Article 46-quater TUF confirms that the provisions of the Italian Banking Law concerning the transparency of the contractual terms and conditions, the relationship with clients and the administrative sanctions shall be applicable to both Italian AIFs and EU AIFs.
As a result of the innovations set out above, EU AIFs have been granted the ability to lend directly in Italy (as well as the ability to purchase receivables). Debt funds have also benefitted from recent significant tax reforms. In summary EU AIFs benefit from:
- the application of the “sostitutiva” tax regime, which is considered a key requirement for real estate finance transactions. Medium and long term loans granted by EU AIFs may benefit, from an umbrella tax regime of 0.25% on the advanced amount of the loan which replaces ordinary and higher taxes such as stamp duties, cadastral and mortgage taxes (the latter usually exceeding 3% of the secured obligations); the same regime is applicable in the event that EU AIFs purchase the relevant receivables); and
- ii. disapplication of the withholding tax applicable by Italian borrowers on facilities interests on loans paid to foreign creditors equal to 26%.
Accordingly, cross-border financing (as well as purchasing of receivables, including portfolios of credits, securitisation transactions, acquisition on the secondary market and syndication activities) has been made easier and more cost effective at the same time, fostering competitiveness of the Italian market and making negotiations of loan agreements significantly easier (e.g., no need to agree on gross-up basket).
- Ref.

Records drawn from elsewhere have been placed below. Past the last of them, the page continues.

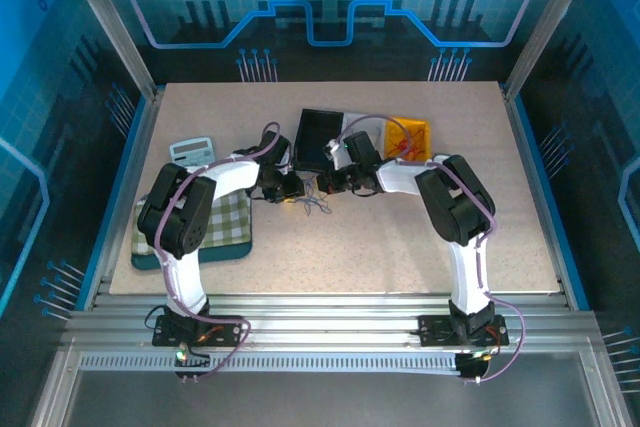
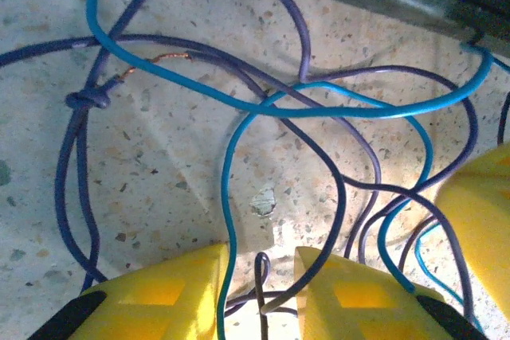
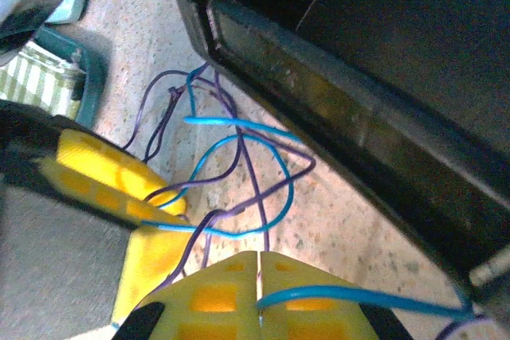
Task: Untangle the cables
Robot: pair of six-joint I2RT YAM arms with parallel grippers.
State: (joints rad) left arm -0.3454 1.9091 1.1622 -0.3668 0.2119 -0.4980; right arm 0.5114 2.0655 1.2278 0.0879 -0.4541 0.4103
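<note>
The cables (image 1: 316, 203) lie in a small tangle on the table between both grippers. In the left wrist view, thin blue (image 2: 319, 109) and purple (image 2: 307, 37) wires loop over each other, with a purple knot (image 2: 84, 101) and a bare copper strand (image 2: 159, 60). My left gripper (image 2: 261, 254) is open, its yellow fingers (image 2: 159, 292) apart with a purple loop and a blue wire running through the gap. My right gripper (image 3: 259, 254) is shut on the cables: a purple wire (image 3: 256, 197) enters the seam and a blue wire (image 3: 358, 298) comes out of it.
A black bin (image 1: 320, 137) stands just behind the tangle, its wall (image 3: 358, 117) close to my right gripper. An orange-yellow object (image 1: 410, 135) lies to its right. A calculator (image 1: 192, 151) and a checked cloth on a teal tray (image 1: 235, 222) sit at the left.
</note>
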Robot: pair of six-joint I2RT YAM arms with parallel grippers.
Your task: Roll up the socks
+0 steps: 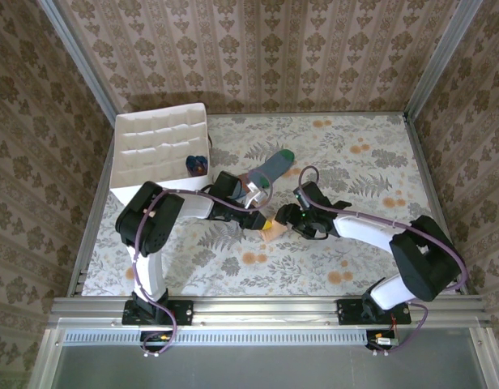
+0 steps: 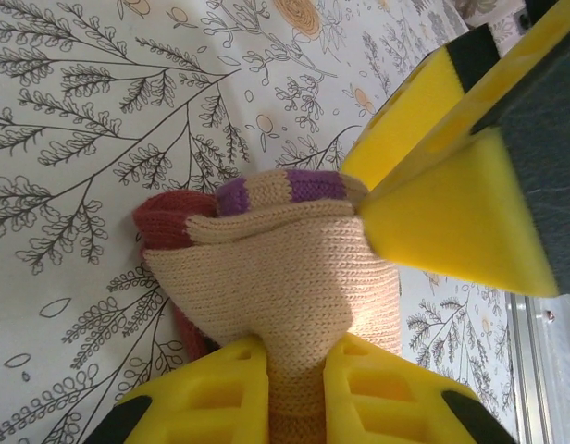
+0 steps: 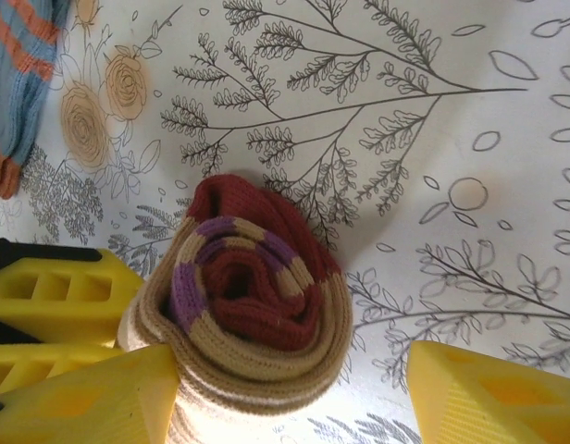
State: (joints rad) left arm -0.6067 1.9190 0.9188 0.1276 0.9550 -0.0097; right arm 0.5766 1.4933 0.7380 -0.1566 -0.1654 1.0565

Article 1, paragraph 1, lett. k), TUF.
- Please note that pursuant to the last paragraph of this article 46-ter the special regime applicable to the lending activity of EU AIFs will
be specified by the implementing regulations to be issued by the Bank of Italy.
- Or such other percentage as determined by any applicable bilateral treaty – if any – entered into by and between Italy and the relevant Country or European Directive.